Blog : Tupac - Blog Tag

  • 10 Essential Hip-Hop Films



    The views and opinions expressed herein are those of the author and do not necessarily reflect the views of


    I was watching Paid in Full for the approximately 200th time when a thought occurred to me: They don’t make “hip-hop/hood”  movies any more do they?

    When it comes to “black” movies in today’s market place there’s pretty much Tyler Perry and that’s it. And yes, I’m aware of Ice Cube and all of his works but he hasn’t made a “hip-hop” movie in awhile. And by hip-hop I don’t mean a movie about hip-hop music. This isn’t Krush Groove or Russell Simmon’s The Show or Rhyme and Reason I’m talking about. I also don’t mean those vanity projects designed specifically to sell CD’s. So that excludes Cash Money’s Baller Blockin, Death Row’s Murder Was The Case, Rocafella’s Streets is Watching and State Property.  I mean an actual viable movie that just happens to be marketed to the hip-hop nation with an accompanying epic soundtrack. Hollywood inundated us with these movies in the 90’s and early 2000’s and while all of these movies weren’t classic there’s something to be said for a time when movies were made for black people. Because outside of Tyler Perry and some art house stuff that will never see wide release. We just don’t see young black voices in our movie theaters anymore.  So while they all aren’t cinematic masterpieces here are 10 movies (in no particular order) that embody what is missing in today’s theaters.


    This movie needs no introduction. For the five people who haven’t seen it and don’t understand why it’s great I urge you to take a look. Many of the cameos would probably be lost on the younger generation from Queen Latifah dissing Flex’s mix to Special Ed stealing Raheim’s girl. But nobody can deny the Oscar-worthy performance of Samuel L. Jackson as aspiring pedophile/ high-school age speakeasy proprietor Sweets. Bonus Fact: This is the movie that made me want to be a DJ.

    Boyz N The Hood

    I confess every time I see Morris Chestnut in a movie I’m secretly afraid that just when something great is about to happen to him a car full of gang members will pull up and shoot him in the back.
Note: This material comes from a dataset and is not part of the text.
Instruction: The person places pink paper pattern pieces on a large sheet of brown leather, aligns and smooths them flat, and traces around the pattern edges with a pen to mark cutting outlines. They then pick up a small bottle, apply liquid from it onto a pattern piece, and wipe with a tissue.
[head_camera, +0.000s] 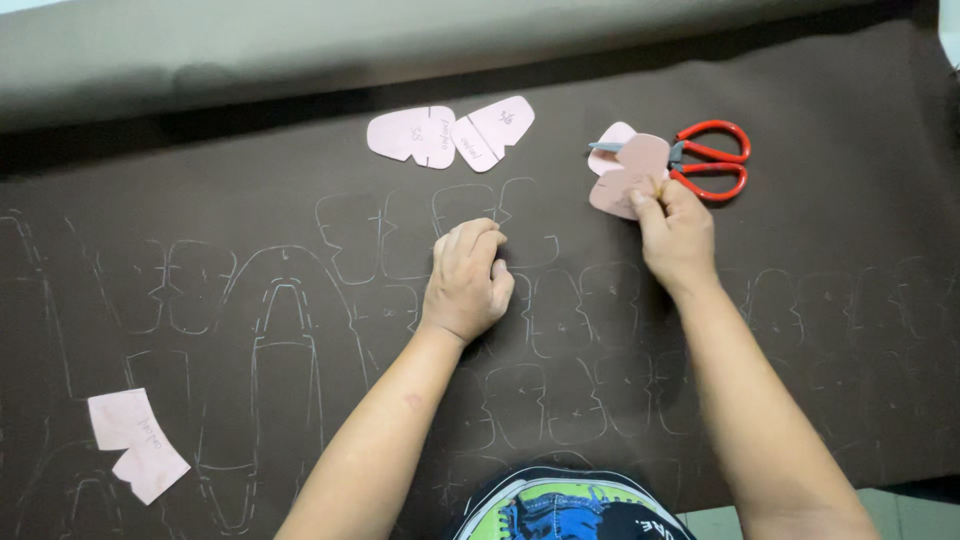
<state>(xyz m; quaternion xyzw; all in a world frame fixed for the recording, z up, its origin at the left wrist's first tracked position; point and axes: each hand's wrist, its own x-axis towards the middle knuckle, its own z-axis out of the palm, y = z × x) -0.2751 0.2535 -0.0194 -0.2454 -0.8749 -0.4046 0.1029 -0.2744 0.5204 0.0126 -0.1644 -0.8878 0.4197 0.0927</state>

Based on the way his agent picks scripts though that scenario would probably improve most of the movies he’s starred in recently. But this is the movie that had Lawrence Fishbourne, Angela Basset, Cuba Gooding Jr, Nia Long, and Ice Cube. Sometimes you look at a cast of a movie and you’re amazed at all the talent combined. Also remember when John Singleton was relevant?

    New Jack City

    Nino Brown and G-Money are the most iconic crime duo in the history of black film.  This movie was released in 1991 and tells a cartoonish and simplistic version of the story of crack.  It’s a great movie that helped launch Wesley Snipes and Ice-T into stardom. (There was a time when putting Ice-T in your movie as streetwise cop was not a no-brainer).   And while over the top by today’s standards, Mario Van Peebles never completely veers into the Blaxploitation turf that his father helped establish. If anything this movie reminds us  of a time when crack was super scary.

    Paid In Full

    The only film in this list that wasn’t released in the 90’s. This is like the unofficial sequel of New Jack City telling the story of Harlem’s crack trade in the 80’s and the legendary story of Rich Porter, Alpo and AZ (here rechristened as Mitch, Rico, and Ace). Some details have been changed to protect the innocent. This is one of those movies that was bootlegged years before it’s official release and it’s easy to understand the streets impatience. The quality of this low-budget film and the performances of everyone involved make me wonder if Roc-A—Fella could have become as big a name in movies as it was in music. Hell Cam’ron wasn’t just passable in this film he was a bonafide actor.

    Menace II Society

    Speaking of classic movie characters. Kaine and O-Dog are two you can’t forget. The ending of this movie was my first “Sixth Sense” moment. Before this the idea that a movie could have a “bad” ending was foreign to me.  In retrospect Kaine was a degenerate who probably wasn’t bound for greater things. But his chances for redemption were cut short regardless.  The Hughes Brothers made you feel compassion for characters that moments earlier had committed a robbery/murder.

    South Central

    O.G. Bobby Johnson and Ray-Ray yes the trend of classic characters continue. This movie had more than a few shades of Boyz N The Hood as O.G. Bobby Johnson fights for the soul of his son. Watching it again recently and seeing the desperate situation of the characters involved makes me wonder about how little progress is being made. Why are there still so many poor people in America and why are minorities still relegated to second class citizen status?

    Above The Rim

    You forgot about Pac’s only truly gangsta role? Yeah I know he was a little crazy in Juice. But Roland Bishop was just a crazy confused kid who was probably in the beginning stages of becoming a thug. Birdy the character that Pac played in this film was an actual thug and I believe the basis for the post-prison version of Tupac that he presented to the world until his tragic demise. But I could spend days deconstructing Tupac I’ve had 17 years to think about it.

    Tales From The Hood

    You might think I’m  bugging by putting this movie on the list of essential cinema for the hip-hop generation. But you have to look at what this is. It’s probably the most exploitative film on the list. The one that cares the least about the plight of black people in America. And yet it’s horror/comedy vibe makes it entertaining and certainly less cheesy than other lame attempts like Leprechaun In The Hood. What this movie does though isn’t really a mockery of our culture. It’s social commentary disguised as pulp horror comic schtick. And Clarence Williams III’s black interpretation of the Crypt-keeper from Tales From The Crypt is more than worth the price of admission.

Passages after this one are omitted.